Ma se tutto ciò dovesse andare in porto, se cioè dovesse consolidarsi un’interpretazione strutturale della risposta europea alla crisi, allora però occorrerebbe aprire un altro “cantiere” che, senza paura del termine, va forse definito come “identitario”, recuperando magari la parte migliore di quella riflessione che si avviò al Consiglio europeo di Copenhagen nel lontano 1973 e che troppo spesso è derubricata a mera pulsione anti-americana. Sarebbe necessario cioè tagliare il “nodo gordiano” dell’avanzare compattamente a 27.
Occorrerebbe a quel punto non nascondersi dietro la retorica di una visione teleologica dell’europeismo. Sarebbe opportuno finalmente prendere atto che la costruzione dell’edificio comunitario così come pensato dopo il secondo conflitto mondiale, va consegnato ai libri di storia e allo stesso modo occorrerebbe riprendere in mano le scelte fatte dopo la fine dello scontro tra i due blocchi.

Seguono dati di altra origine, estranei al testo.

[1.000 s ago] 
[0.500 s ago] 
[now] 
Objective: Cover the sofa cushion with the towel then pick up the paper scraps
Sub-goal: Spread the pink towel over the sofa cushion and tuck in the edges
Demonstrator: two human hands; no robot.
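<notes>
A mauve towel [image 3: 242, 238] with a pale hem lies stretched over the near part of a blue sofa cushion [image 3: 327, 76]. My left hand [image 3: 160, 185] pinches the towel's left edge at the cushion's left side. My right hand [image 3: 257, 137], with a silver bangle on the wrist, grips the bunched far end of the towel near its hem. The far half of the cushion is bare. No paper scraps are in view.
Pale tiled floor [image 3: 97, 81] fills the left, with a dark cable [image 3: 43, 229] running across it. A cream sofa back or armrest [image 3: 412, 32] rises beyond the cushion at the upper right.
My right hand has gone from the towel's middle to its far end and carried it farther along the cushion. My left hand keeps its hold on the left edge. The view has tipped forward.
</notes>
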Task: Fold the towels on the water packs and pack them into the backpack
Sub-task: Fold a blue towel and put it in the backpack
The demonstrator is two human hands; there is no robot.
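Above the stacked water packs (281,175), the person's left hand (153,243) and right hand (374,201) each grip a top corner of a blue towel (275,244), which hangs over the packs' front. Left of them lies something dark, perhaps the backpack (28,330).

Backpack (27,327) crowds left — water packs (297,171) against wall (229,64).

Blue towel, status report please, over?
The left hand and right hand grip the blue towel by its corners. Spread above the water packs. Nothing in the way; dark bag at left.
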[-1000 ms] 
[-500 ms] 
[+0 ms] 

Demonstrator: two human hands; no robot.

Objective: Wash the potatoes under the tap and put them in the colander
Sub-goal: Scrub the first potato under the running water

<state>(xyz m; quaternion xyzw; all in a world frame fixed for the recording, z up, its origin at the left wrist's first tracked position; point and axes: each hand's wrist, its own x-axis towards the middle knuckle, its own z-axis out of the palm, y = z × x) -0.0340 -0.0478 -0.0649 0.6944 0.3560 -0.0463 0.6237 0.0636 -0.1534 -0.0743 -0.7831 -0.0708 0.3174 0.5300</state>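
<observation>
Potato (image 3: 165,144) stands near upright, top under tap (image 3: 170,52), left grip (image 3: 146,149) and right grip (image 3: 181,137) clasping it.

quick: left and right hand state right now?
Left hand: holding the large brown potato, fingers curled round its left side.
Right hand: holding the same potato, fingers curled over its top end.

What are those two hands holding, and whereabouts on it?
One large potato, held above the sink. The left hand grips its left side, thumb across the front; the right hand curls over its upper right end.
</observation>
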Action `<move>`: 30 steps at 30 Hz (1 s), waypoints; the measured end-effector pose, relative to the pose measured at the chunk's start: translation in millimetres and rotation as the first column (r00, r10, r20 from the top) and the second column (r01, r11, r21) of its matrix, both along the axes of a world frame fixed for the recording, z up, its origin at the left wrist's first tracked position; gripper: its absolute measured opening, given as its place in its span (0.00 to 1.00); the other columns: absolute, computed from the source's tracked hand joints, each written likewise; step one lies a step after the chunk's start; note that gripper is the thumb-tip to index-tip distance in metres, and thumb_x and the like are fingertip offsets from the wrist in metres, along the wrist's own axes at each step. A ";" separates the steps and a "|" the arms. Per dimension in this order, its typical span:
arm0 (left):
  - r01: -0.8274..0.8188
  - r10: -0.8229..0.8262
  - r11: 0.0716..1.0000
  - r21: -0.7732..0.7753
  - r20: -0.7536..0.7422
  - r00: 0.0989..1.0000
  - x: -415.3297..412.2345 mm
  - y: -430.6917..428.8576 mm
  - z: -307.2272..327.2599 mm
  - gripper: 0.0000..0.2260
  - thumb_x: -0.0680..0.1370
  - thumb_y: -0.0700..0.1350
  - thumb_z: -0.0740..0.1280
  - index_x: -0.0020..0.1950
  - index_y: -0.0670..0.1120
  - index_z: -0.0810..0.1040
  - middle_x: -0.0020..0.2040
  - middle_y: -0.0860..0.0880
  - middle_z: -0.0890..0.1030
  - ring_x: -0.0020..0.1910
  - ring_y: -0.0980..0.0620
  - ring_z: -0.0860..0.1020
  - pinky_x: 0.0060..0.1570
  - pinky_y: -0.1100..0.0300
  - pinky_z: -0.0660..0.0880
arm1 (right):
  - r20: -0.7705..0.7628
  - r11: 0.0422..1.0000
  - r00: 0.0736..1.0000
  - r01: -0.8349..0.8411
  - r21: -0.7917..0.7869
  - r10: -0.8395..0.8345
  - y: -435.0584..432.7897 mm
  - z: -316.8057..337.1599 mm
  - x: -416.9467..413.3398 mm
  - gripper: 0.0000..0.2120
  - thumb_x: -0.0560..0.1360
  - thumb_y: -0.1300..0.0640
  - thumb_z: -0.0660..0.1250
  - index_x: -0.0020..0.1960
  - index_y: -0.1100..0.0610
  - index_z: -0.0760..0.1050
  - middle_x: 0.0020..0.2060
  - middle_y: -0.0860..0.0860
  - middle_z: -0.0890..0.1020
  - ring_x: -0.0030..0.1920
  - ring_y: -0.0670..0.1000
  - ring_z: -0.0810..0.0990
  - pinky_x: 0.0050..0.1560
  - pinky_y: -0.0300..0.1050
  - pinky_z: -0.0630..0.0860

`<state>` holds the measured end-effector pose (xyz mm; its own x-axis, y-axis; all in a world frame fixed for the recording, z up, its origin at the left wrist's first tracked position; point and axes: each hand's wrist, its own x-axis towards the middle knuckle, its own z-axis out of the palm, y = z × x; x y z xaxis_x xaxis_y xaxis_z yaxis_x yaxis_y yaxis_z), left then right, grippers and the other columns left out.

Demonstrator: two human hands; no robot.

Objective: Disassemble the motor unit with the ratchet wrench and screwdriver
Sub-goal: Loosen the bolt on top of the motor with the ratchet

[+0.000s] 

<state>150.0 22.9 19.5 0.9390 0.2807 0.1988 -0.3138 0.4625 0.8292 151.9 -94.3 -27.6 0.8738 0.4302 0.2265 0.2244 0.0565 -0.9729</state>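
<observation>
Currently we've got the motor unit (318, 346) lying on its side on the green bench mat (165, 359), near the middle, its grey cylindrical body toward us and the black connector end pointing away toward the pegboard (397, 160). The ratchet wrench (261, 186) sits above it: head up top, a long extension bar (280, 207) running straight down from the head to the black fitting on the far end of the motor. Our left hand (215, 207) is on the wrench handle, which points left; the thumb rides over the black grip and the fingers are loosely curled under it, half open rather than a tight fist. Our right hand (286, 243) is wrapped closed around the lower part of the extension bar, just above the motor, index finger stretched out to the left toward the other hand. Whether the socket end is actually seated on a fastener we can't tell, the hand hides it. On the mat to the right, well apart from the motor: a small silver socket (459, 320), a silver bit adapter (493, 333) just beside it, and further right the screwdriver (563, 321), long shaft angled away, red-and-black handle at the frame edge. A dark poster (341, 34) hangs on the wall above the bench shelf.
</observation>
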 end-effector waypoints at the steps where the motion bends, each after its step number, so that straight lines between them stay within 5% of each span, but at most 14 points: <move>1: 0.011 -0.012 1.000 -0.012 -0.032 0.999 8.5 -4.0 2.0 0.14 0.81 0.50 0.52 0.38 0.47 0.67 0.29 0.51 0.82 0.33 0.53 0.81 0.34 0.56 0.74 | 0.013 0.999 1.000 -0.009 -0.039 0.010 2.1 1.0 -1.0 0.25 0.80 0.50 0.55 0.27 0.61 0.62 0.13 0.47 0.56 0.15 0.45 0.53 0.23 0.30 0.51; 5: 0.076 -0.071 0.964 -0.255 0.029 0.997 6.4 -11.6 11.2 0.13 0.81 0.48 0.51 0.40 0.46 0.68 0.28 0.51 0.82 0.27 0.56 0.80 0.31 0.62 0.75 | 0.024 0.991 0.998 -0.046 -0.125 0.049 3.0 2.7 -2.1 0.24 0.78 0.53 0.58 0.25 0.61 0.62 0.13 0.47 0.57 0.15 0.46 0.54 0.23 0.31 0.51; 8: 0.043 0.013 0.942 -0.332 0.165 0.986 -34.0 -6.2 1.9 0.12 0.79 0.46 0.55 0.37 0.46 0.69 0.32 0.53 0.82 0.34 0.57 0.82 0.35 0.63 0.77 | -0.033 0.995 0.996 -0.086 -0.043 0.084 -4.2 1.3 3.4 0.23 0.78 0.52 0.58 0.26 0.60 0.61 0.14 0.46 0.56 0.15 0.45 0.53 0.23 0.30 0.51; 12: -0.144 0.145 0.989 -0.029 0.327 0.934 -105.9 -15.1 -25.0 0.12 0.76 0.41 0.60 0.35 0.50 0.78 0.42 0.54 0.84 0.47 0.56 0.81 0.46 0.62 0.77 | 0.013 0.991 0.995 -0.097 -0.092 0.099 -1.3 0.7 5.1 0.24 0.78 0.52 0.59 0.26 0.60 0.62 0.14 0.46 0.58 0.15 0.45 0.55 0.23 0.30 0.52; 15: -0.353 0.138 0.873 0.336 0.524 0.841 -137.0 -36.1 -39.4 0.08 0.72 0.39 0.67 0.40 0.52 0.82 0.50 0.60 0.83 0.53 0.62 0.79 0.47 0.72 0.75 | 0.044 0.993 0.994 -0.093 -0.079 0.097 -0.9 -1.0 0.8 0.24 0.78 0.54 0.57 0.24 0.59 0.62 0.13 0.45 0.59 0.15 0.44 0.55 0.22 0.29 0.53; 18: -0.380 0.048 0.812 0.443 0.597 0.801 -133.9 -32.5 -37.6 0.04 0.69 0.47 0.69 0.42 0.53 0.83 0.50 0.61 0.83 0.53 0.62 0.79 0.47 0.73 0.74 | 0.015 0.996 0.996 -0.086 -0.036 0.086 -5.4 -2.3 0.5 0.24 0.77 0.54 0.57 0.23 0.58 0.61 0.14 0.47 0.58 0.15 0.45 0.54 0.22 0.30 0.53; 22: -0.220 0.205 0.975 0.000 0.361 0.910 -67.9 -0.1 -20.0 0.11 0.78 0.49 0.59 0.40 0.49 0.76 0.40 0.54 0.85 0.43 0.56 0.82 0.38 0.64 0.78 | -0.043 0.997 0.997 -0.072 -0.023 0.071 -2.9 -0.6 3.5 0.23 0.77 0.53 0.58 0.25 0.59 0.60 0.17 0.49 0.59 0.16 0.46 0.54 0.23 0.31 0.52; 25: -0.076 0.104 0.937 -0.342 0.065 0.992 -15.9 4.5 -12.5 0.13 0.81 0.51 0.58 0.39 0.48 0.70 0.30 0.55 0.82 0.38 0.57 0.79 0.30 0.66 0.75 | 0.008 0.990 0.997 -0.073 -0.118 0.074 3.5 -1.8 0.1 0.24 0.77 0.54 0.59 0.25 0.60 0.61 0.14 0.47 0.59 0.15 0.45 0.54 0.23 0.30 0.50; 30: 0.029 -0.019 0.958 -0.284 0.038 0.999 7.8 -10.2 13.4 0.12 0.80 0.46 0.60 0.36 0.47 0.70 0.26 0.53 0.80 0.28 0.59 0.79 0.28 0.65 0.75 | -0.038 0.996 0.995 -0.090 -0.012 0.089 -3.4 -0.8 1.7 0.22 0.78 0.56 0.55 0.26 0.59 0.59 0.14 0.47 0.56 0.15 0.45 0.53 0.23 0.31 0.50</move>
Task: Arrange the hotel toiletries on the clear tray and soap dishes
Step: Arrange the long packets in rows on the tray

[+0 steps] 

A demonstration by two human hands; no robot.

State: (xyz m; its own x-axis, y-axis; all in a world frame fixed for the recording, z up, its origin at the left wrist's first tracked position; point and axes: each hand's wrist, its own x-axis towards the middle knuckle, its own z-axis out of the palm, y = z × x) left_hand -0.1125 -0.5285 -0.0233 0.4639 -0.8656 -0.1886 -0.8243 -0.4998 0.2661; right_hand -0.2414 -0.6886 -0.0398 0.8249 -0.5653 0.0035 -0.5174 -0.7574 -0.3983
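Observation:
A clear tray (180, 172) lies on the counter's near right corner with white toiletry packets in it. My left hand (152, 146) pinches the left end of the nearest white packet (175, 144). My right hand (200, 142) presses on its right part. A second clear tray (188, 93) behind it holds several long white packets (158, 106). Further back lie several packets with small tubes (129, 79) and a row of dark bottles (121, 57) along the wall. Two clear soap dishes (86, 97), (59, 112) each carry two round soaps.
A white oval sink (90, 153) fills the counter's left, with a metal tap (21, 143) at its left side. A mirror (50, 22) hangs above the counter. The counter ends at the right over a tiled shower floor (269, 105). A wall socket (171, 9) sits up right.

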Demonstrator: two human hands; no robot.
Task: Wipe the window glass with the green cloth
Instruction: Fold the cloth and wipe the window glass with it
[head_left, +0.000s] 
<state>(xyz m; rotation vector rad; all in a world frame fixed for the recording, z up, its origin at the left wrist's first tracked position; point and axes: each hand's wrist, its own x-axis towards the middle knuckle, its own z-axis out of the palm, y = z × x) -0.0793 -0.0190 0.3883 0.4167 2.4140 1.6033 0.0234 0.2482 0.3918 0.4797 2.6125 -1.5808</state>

Riunificazione tedesca, nascita dell’euro e allargamento ad est, tre passaggi strettamente connessi e tutti storicamente legati alla chiusura della Guerra fredda, non devono essere rinnegati, ma vanno finalmente riadattati all’evoluzione in atto nel XXI secolo. E affinché nel nuovo mondo post-bipolare e post-pandemico, a sempre maggior strutturazione regionale, l’Ue possa essere messa nelle condizioni di svolgere un ruolo rilevante, la sua omogeneità interna, la convinzione di essere una comunità di destini e di volersi dare gli idonei strumenti (che giova ricordarlo non sono solo normativi, ma anche economici e militari) diventa fondamentale. E ad oggi questa omogeneità è ben lungi dall’esser presente. In questo senso, “frugali” dell’ovest o del nord (Olanda e Finlandia ad esempio) e “illiberali” dell’est (Polonia ed Ungheria) pari sono nel costituire elementi disaggreganti e non compatibili con lo scatto in avanti per rendere la risposta alla pandemia il primo gradino di una decisiva riforma strutturale dell’Unione.
Tutti speriamo nella minor recrudescenza della seconda ondata epidemica in atto. Ma se il passaggio dall’emergenziale ad una futura e sospirata normalità non lascerà segni concreti di riflessione, passaggi strutturali e segni di pragmatico realismo adattivo, allora resteranno solo le cicatrici di una drammatica pandemia e quelle di un’Ue emblema politico-istituzionale del definitivo declino europeo.